Dylan is truly America’s most important musical artist of the 20th Century, and, for his biggest fans, the box set is a must-buy. Having seen Dylan perform more than 50 times and meeting him once, I consider myself one of those fans, so the box has special meaning.
I will not declare the box the best live album ever, though, because, in July, I made that declaration for Van Morrison’s three-CD/DVD box set, It’s Too late to Stop Now … Volumes II, III, IV & DVD, released by Sony Music’s Legacy Recordings. And, for casual Dylan fans, the new box repeats the same 15 or so songs, or less, with no encores, from city to city.
Another bonus for Dylan devotees are the sleeves that house the CDs. Each sleeve is a color still of Dylan taken from the film shot on that tour by D.A. Pennebaker, the director of Dylan documentaries Dont Look Back and Eat the Document.

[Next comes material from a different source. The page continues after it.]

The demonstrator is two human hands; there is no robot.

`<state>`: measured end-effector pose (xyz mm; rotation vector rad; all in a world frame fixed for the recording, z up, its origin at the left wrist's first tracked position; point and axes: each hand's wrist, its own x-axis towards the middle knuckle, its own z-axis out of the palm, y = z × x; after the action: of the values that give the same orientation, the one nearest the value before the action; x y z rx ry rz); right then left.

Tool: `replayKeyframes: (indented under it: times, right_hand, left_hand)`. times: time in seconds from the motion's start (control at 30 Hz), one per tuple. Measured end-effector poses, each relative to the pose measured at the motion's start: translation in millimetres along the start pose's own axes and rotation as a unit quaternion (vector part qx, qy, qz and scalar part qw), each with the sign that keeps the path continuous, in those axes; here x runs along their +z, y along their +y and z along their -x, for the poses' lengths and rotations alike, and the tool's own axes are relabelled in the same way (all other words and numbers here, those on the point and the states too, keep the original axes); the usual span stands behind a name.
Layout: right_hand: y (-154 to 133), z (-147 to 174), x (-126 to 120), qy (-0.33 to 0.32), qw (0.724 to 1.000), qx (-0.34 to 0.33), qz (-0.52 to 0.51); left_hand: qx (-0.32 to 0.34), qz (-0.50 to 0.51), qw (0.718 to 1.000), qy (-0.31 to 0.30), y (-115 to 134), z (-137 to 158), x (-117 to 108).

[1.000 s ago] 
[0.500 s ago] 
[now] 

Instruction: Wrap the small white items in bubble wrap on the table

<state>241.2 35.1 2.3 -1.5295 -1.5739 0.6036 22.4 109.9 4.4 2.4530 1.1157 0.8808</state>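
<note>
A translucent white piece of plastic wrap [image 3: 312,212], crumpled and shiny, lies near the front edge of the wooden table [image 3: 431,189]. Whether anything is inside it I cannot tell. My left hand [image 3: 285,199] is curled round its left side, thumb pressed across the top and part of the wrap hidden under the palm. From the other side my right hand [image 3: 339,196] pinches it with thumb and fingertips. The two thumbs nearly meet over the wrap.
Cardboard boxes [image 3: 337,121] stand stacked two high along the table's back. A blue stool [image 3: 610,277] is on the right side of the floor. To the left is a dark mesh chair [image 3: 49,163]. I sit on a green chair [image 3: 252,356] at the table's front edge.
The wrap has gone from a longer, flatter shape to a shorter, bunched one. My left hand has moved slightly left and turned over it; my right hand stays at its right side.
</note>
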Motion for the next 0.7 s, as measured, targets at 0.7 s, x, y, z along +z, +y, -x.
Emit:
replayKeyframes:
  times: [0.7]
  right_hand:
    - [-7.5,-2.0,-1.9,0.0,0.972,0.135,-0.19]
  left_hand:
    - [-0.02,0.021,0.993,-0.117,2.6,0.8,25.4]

Separately, Columbia/Legacy is releasing one of the concert’s from the box set — the May 26, 1966, recording of Dylan’s performance at London’s Royal Albert Hall — under the title The Real Royal Albert Hall 1966 Concert. That title will correct the 1998 Dylan release, The Bootleg Series Vol. 4, which said it was the Royal Albert Hall Concert, when it actually was the May 17, 1966, Manchester show.